**EXERCISE BRIEF**
Your reply should be made up of every line in the records below that holds the string "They".

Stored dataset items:
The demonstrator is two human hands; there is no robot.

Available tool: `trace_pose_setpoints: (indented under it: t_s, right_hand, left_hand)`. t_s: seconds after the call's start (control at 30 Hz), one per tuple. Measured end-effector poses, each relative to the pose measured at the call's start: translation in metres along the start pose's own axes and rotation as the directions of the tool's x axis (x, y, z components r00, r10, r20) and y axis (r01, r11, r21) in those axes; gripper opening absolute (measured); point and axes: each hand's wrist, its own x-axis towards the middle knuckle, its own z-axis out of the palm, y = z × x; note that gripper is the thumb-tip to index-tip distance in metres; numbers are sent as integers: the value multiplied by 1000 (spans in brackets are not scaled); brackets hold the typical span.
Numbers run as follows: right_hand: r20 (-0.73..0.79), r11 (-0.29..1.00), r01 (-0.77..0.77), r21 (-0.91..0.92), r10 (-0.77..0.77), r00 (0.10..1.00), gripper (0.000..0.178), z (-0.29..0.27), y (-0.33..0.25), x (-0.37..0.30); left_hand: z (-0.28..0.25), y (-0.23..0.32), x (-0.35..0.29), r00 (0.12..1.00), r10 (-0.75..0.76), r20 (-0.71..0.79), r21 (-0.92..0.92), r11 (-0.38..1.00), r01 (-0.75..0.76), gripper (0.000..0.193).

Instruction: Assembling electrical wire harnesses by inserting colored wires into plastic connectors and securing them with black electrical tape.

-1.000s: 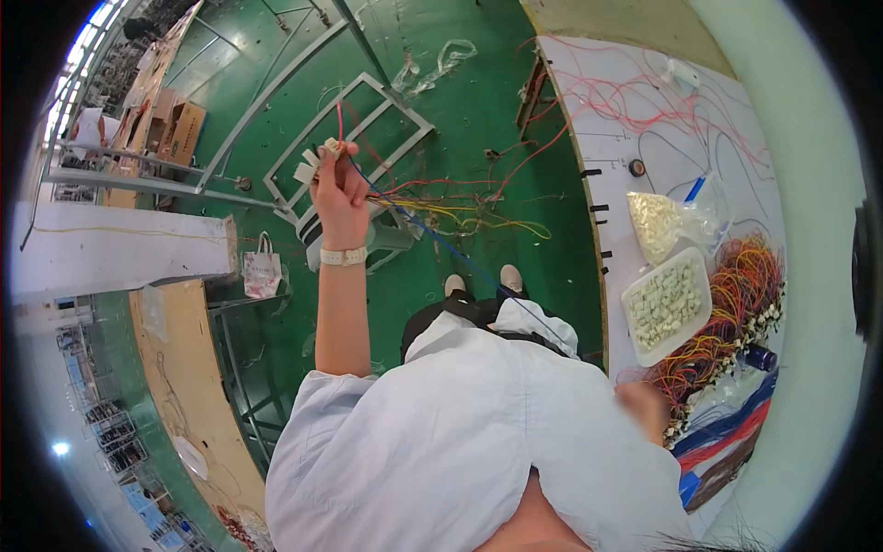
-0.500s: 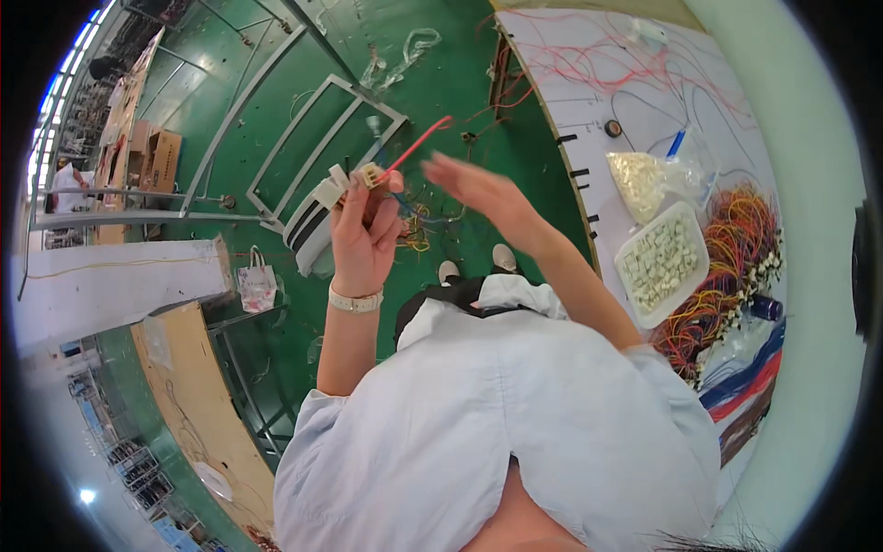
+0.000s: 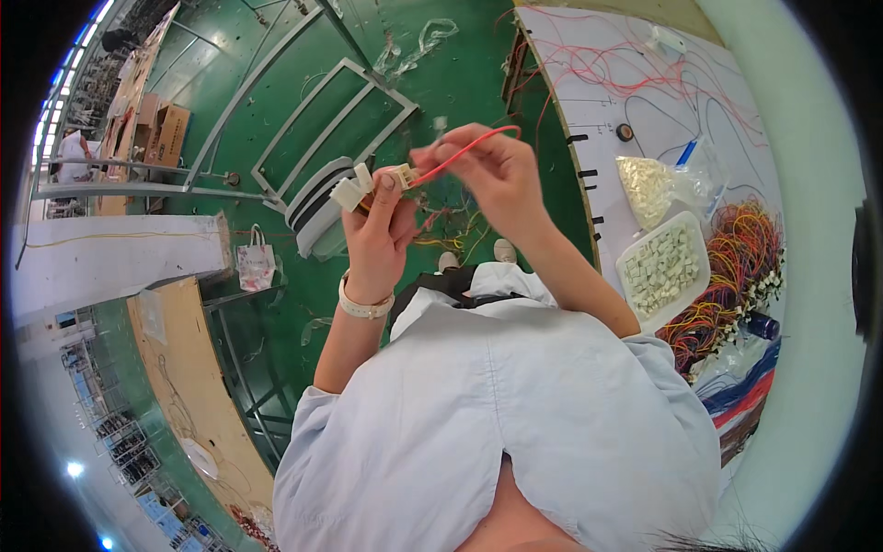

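My left hand (image 3: 377, 241) is closed around cream plastic wire connectors. One connector (image 3: 402, 177) has a red wire (image 3: 469, 148) coming out of it; a whiter connector (image 3: 347, 196) sticks out to the left of my thumb. Close by on the right, my right hand (image 3: 501, 175) has its fingers bent and drawn together at the connector, partly blurred. What lies between those fingertips is too small to make out. The red wire arcs over this hand. Several loose coloured wires (image 3: 451, 221) hang below and between both hands.
On the white table at right stand a white tray (image 3: 646, 317) of small connectors, a bag of cream parts (image 3: 644, 189), a tape roll (image 3: 624, 132) and bundled wires (image 3: 736, 267). Metal frames (image 3: 336, 120) stand ahead on the green floor; a bag (image 3: 256, 262) is at left.
My right hand has moved left and up to the connector, its fingers going from stretched out to drawn together. My left hand has shifted slightly right. The red wire now bends in an arc.
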Motion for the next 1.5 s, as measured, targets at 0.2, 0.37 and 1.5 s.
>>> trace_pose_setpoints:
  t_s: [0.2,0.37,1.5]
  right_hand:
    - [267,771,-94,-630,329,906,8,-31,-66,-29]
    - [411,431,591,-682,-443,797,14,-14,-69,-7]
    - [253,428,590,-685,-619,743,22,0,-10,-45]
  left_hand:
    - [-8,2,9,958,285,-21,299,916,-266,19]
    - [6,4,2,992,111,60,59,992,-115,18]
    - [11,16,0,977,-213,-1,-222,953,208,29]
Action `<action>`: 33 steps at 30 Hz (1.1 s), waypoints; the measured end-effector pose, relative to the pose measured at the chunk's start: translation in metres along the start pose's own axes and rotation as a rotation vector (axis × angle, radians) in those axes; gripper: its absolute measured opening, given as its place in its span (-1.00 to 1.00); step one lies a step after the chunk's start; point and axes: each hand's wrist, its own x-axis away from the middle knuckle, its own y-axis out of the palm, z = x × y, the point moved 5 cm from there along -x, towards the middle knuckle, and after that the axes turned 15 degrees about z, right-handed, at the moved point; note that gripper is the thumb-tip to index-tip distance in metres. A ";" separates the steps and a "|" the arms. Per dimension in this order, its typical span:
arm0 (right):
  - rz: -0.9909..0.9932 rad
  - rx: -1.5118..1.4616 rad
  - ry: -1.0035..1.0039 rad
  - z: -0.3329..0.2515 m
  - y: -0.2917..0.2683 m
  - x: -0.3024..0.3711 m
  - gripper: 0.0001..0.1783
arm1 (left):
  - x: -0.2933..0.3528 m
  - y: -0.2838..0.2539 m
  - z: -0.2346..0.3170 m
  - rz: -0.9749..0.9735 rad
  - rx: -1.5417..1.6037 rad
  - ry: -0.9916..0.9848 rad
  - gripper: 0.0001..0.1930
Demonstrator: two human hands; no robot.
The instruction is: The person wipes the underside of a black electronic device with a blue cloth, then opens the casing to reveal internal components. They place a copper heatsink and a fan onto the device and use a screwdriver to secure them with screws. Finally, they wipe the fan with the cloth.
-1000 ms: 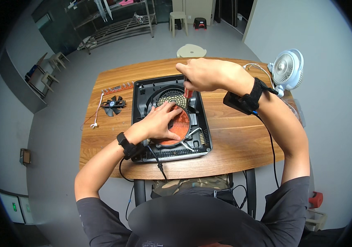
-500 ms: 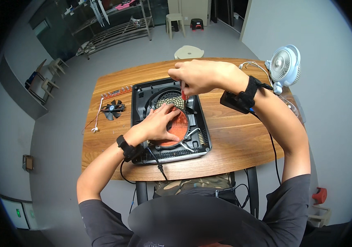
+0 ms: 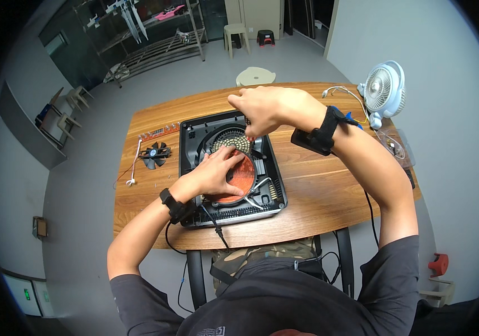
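Left grip (image 3: 216,172) splays across orange disc (image 3: 244,175); right grip (image 3: 257,112) clenches red tool (image 3: 250,138).

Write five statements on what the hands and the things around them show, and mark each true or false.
1. The left hand lies on the orange-red disc. True.
2. The right hand is empty. False: the right hand grips a red tool, mostly hidden.
3. The small black fan lies left of the black housing. True.
4. The pale desk fan stands to the person's left. False: the pale desk fan is on the right.
5. The small black fan is nearer the person than the orange circuit strip. True.
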 end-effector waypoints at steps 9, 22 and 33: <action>-0.186 -0.046 0.144 -0.010 -0.004 0.000 -0.60 | 0.001 -0.003 0.005 0.009 -0.038 0.008 0.09; -0.104 -0.073 -0.038 -0.012 -0.014 0.008 -0.63 | 0.002 -0.004 0.004 0.011 -0.034 0.014 0.08; -0.002 0.141 0.030 -0.014 0.003 0.001 -0.64 | 0.001 0.001 -0.001 -0.015 -0.017 -0.010 0.09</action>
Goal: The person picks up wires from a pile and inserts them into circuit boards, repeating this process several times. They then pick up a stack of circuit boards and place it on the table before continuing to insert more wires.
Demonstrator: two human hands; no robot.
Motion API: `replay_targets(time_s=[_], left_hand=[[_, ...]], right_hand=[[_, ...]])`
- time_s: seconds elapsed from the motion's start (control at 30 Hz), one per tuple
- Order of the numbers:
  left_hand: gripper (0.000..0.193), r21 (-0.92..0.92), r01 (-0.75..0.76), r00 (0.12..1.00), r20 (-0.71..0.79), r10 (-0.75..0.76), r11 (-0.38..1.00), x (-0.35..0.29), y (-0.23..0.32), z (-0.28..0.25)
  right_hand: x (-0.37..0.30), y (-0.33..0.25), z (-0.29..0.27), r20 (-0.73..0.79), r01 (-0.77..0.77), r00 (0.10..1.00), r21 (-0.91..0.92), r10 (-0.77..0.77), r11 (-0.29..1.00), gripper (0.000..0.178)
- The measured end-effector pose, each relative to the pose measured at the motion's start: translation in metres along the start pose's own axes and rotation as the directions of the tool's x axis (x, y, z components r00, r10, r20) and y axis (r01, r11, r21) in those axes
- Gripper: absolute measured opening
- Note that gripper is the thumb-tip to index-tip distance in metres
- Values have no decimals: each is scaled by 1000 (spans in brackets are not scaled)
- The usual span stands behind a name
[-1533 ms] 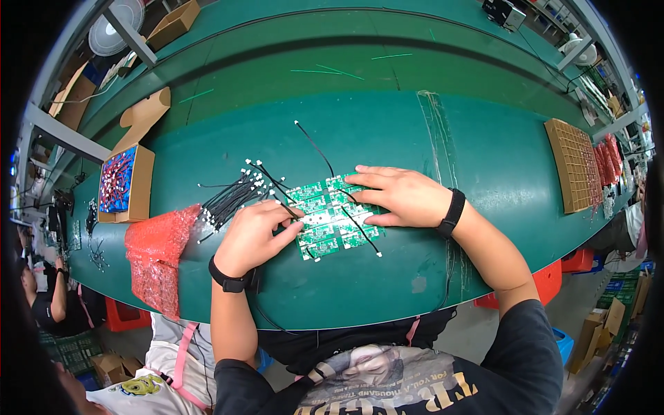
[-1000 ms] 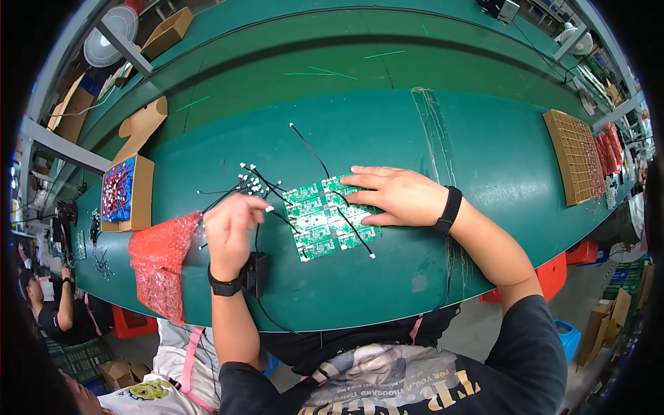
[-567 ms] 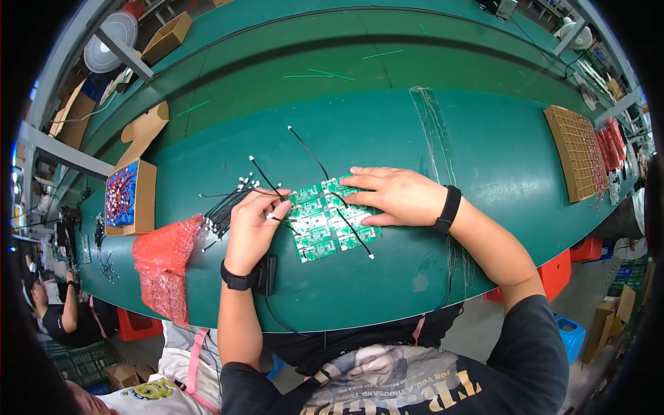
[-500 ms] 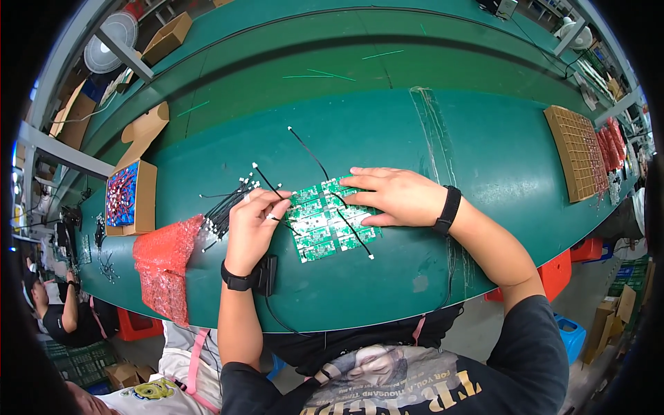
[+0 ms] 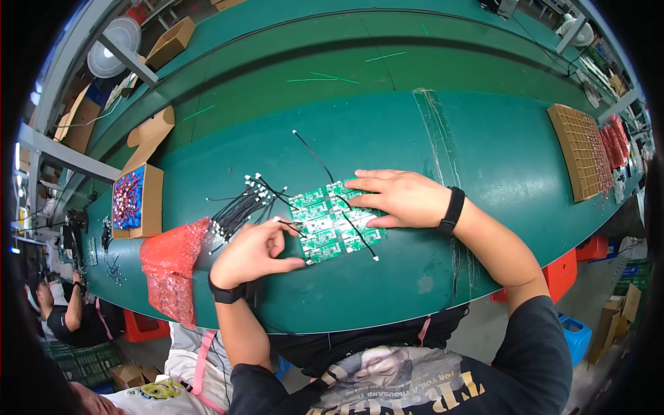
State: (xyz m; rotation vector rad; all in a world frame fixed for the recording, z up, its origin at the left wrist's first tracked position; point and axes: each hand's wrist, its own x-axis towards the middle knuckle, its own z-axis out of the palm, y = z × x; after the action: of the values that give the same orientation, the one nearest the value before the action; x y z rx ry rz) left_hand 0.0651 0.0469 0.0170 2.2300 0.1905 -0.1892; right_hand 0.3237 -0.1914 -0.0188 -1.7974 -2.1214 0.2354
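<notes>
A green printed circuit board panel (image 5: 319,225), divided into several small boards, lies on the green table in front of me. My right hand (image 5: 404,199) rests flat across its upper right part, fingers stretched out. Beside the left edge is my left hand (image 5: 250,252), thumb and index finger apart, thumb tip by the lower left corner. Close to that index finger, a short black cable (image 5: 290,228) with a white connector reaches over the edge. Another black cable (image 5: 315,155) runs up beyond the panel, and a third cable (image 5: 361,236) crosses it toward me.
A pile of black cables (image 5: 238,207) with white connectors lies left of the panel, near red bubble wrap (image 5: 169,270). Further left stands an open cardboard box (image 5: 153,200) of coloured wires. A divided cardboard tray (image 5: 575,152) is at the right. A co-worker (image 5: 66,308) sits far left.
My left hand has moved down toward me along the panel's left edge and its thumb and index finger have spread. My right hand stays on the panel.
</notes>
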Motion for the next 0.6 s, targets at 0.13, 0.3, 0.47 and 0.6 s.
replay_targets(time_s=[0.13, 0.3, 0.47, 0.6], left_hand=[[46, 165, 117, 993, -40, -111, 979, 12, 9, 14], [40, 196, 2, 988, -153, 29, 981, 16, 10, 21], [28, 17, -164, 957, -240, 164, 986, 22, -8, 22], [20, 68, -303, 875, -376, 305, 951, 20, -20, 18]], right_hand=[[-3, -2, -5, 11, -2, 1000, -17, 2, 1000, 45], [0, -1, -2, 6, 3, 1000, -17, -3, 1000, 45], [0, -2, -5, 6, 6, 1000, -25, -5, 1000, 44], [3, -4, -8, 15, 17, 1000, -35, -17, 999, 44]])
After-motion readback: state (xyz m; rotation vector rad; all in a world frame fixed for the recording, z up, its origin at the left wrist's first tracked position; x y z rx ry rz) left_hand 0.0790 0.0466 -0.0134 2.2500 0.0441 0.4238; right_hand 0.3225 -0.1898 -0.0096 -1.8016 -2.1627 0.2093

**YOUR RESPONSE**
The instruction is: The person wipes the underside of a black electronic device with a blue cloth, then opens the casing to reveal internal components. They place a copper heatsink and a fan onto the device and use a screwdriver to secure them with screws. Finally, they wipe the fan with the cloth.
Goal: The person picks up wires from a pile and inserts them into circuit boards, repeating this process several times. They then pick up a stack of circuit boards and place it on the table before continuing to insert more wires.

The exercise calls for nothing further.